Aufpassen! Jetzt haben Menschen wie Sie für alle Zeiten die Lacher bei jeder Party auf Ihrer Seite. Die Frauen werden Ihnen in Scharen (ein ungenauer Ausdruck meiner Zunft) und vollkommen willenlos binnen weniger Millisekunden (entschuldigen Sie bitte meine Ungenauigkeit … verraten Sie mir die exakte Zahl?) Herzen und Miederwaren zukommen lassen. Ich wiege (es ist inzwischen spät geworden und ich schätze jetzt einfach mal fröhlich ins Blaue hinein, weil ich gar keine Waage besitze und auch langsam müde werde, obwohl ich heute gar nicht an einem „Arbeitsplatz“ gewesen bin) etwa 120 Kilogramm bei 1,89 Meter. Nach bisher wissenschaftlich noch unbewiesenen Angaben langjähriger Freunde besitze ich an guten Tagen sogar mein eigenes Gravitationsfeld. Solche Komplimente wie Ihres, über das Sie bestimmt sehr gründlich nachgedacht haben, bekommt man nicht oft. Vielen Dank! Bitte verstehen Sie meine naiv erscheinende Aufrichtigkeit und Höflichkeit nicht fälschlicherweise als Aufforderung. Ich steh nicht so auf Jungs.

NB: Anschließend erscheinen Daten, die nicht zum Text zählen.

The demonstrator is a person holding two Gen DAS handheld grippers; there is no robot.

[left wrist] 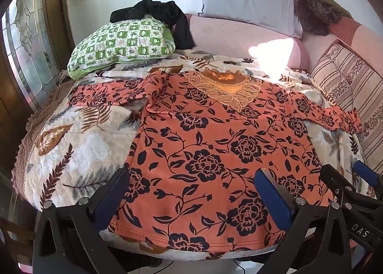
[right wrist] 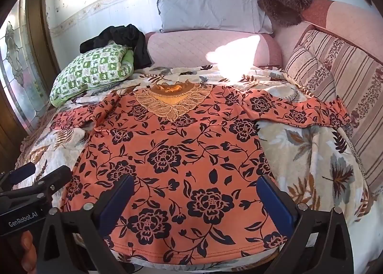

Aber ich möchte Sie nicht länger langweilen. Niemand will einem sicherlich sehr hart schuftenden Steuerzahler wie Ihnen, der jetzt womöglich im Kreise wohlgenährter und angenehm duftender Familienmitglieder das unbestritten mehr als verdiente Wochenende in sicherer Entfernung zu seinem Arbeitsplatz genießt, unnötig die Zeit zur notwendigen Erholung stehlen. Herzlichen Glückwunsch an die Fraktion der Berliner Quartiersmanagements! „Ich habe verstanden“, würde Guido Westerwelle jetzt mit salbungsvoller Stimme in einen Strauß Mikrophone sagen. Und Sie würden es mit einem verständnisvollen Kopfnicken endlich auch verstehen.
P.S.: Ist „Anonym“ eigentlich Ihr Vor- oder Ihr Nachname?